# Lucky says meow



## Kitten (Feb 22, 2007)

Three weeks ago I got an apartment. Two weeks ago I got a cat. 
First, background info.

Name: Lucky
Age: 13

I 'inherited' Lucky from my aunt and uncle. Five years ago, my aunt became severely allergic to Lucky, whom they'd had since he was 10-12 months old. She had some major-weird things going on, sudden onset of allergies, asthma and all sorts of bronchial things. Joy.

For the past five years, Lucky has lived in the basement, segregated from the family. Not that he was left alone, but he certainly wasn't getting the attention such a friendly cat deserves. And he is, by far the friendliest, most affectionate cat I've ever met. My aunt always felt guilty, but the family didn't want to give him up. Because my aunt was his primary caregiver, and she could no longer be near him for any extended period of time, his quality of life declined from the exemplary care he was used to receiving. (My aunt is the sort of person who does extreme research and knows EVERYTHING about a subject and follows the 'rule book' to a T.)

Despite the name, Lucky is not a very lucky cat. He was found as a stray and then rescued from a shelter. He has patches of missing fur on his back, near his tail. It's not too obvious, but noticeable if you know what you're looking for. What they thought were bite scars turned out to be burn marks, possibly he was caught in a burning building or something burning fell on him.

He's missing a lower incisor, which gives him an Elvis-like sneer at times. Not sure how that happened.

His tail got slammed in a door and wound up having to get half of his (almost absurdly long) tail amputated. Because it was so long in the first place, he doesn't look too terribly odd. It's obviously shortened, but it's not like, Manx short.

All this, plus his age, hyper-thyroidism and arthritis don't make him a very eligible adoption candidate, despite the fact that he is sincerely one of the sweetest animals you could ever hope to meet.

He's quite the 'talker' and is the proud owner of a loud "rumblepurr" as I like to call it. Because he was starved for what he deems his deserved level of attention for the past few years, he is Very affectionate now. As soon as I walk in the door, he's scampering up to me, meowing as if to ask about my day and jumping into my lap as soon as I sit down. He's content to simply be a lap cat.

Being that he was living in the basement (though he still did get to go out for a few of his supervised backyard outings), he loves his new large picture window and wide window sill. Oh, and he loves his "kitty TV"... my numerous fish tanks.

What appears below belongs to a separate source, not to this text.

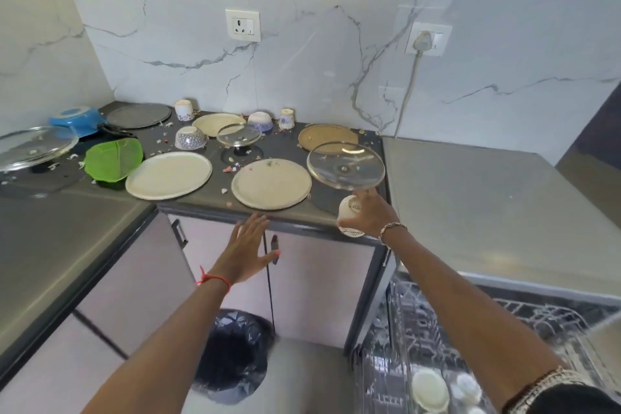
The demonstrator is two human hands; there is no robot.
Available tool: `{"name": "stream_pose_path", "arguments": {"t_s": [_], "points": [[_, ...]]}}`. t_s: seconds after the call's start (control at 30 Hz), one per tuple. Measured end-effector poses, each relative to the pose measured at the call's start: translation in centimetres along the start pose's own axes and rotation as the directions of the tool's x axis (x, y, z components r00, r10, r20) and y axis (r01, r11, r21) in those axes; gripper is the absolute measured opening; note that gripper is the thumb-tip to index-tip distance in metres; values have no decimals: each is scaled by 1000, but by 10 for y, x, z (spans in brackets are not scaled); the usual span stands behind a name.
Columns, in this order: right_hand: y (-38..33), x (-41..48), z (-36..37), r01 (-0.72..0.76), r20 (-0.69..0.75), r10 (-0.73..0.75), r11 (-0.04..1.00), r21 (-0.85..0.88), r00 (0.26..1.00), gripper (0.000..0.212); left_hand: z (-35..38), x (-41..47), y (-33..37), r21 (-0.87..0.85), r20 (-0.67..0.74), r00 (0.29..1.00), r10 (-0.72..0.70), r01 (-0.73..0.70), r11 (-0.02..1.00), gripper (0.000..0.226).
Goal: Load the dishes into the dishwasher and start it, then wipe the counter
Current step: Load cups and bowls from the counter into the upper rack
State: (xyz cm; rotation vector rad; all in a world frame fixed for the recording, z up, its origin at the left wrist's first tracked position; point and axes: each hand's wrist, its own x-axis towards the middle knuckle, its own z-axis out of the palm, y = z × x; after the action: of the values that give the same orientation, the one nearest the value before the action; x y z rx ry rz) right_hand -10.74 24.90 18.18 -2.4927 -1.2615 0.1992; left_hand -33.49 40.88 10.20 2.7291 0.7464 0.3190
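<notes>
Head view, cup (349,216): we see it at the front edge of the surface (285,153), at 6 o'clock of the glass lid (345,165).
Cup axis: runs 12 to 6 o'clock, base at 12, mouth at 6.
Cup look: small, white, dark print on its base.
Right hand (373,216): fingers curled round the cup.
Left hand (248,245): fingers spread, holding nothing, at 9 o'clock of the cup.
Dishwasher rack (420,329): at 5 o'clock.

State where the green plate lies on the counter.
In the head view, the green plate sits on the left part of the dark counter, between a large glass lid on its left and a cream plate on its right.
</notes>
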Motion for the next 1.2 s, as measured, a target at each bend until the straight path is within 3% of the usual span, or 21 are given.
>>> {"name": "stream_pose_path", "arguments": {"t_s": [0.27,0.43,0.67,0.8,0.97,1.2], "points": [[-6,-155,26,-85,54,85,996,0,995,73,15,-145,45,41,114,993,-10,6,999,76],[2,-236,35,-98,109,102,994,-38,989,73,20,-209,72,107,166,986,7,-25,994,106],[32,-316,46,-156,133,158,987,-28,978,73,46,-265,121,110,240,970,30,-58,992,112],[59,-349,47,-170,162,166,985,12,973,73,64,-276,153,74,265,963,47,-69,995,111],[107,-382,42,-188,196,178,982,34,964,72,87,-282,210,70,277,960,37,-58,996,86],[195,-417,22,-207,248,168,968,140,954,78,135,-287,299,55,271,962,-30,16,998,84]]}}
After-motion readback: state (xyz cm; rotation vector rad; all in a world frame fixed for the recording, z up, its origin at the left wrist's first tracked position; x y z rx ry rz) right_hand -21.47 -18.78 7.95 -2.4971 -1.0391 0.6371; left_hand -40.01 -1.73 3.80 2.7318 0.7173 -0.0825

I get kitty "kisses" and love bites, paws petting my face and kitty chin rubs whenever my face is within paw's reach. He puts his paw on my hand, putting my finger in between his footpad and the toepads, then extends his claws and curls his toes around my finger, like a baby holding onto the tip of my finger. If I didn't already adore this cat, I'd have fallen in love the moment he moved in.

He's settling in nicely, has claimed 'his' spots, even though there's still boxes to unpack and the place isn't very tidy. He weaves his way around everything and tends to get in the way, simply because he wants attention. He seems to have almost an abandonment issue, but it's more like... a 'lack of attention' fear. He is my new shadow.

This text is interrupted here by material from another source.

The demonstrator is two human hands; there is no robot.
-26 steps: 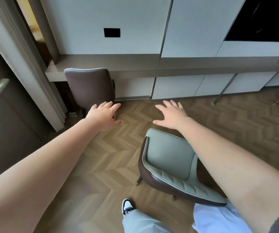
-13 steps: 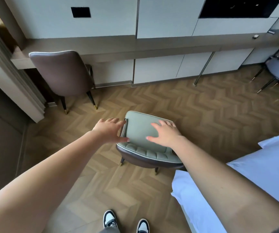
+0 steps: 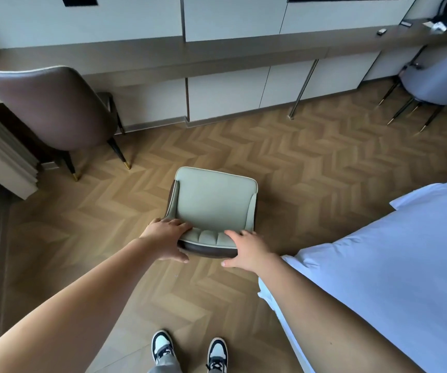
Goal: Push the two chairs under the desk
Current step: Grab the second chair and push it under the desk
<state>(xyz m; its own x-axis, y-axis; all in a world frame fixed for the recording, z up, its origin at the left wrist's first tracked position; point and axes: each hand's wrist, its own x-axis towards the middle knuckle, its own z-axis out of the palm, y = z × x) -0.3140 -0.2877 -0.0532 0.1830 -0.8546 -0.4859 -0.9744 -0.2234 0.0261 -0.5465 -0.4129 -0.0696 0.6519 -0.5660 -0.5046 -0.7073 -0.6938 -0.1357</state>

Anyway, I'll stop babbling and give you a couple pics.










Cat tree and "his" tank


----------



## DesnBaby (Apr 18, 2004)

Lucky is lucky to have you :wink: . What a lovely cat he is!


----------



## coaster (Dec 1, 2004)

Nice pics of a very handsome cat!!


----------



## marie73 (Jul 12, 2006)

Lucky - 13 - how purrfect!

He's so beautiful! His eyes look like he's staring at the aquarium in the first picture.


----------



## kitkat (Sep 22, 2003)

What a happy ending! Glad to have you both here


----------



## Jocelyn31 (Feb 19, 2007)

yes its always nice to hear a story of a cat who got a second chance! Im sure your faimily is happy he got a good home too.


----------



## dmcwlvssr (Apr 24, 2005)

Welcome to you and the handsome boy. Oh Lucky is absoutely adorable! Looks great for 13 too! purrs and hugs being sent


----------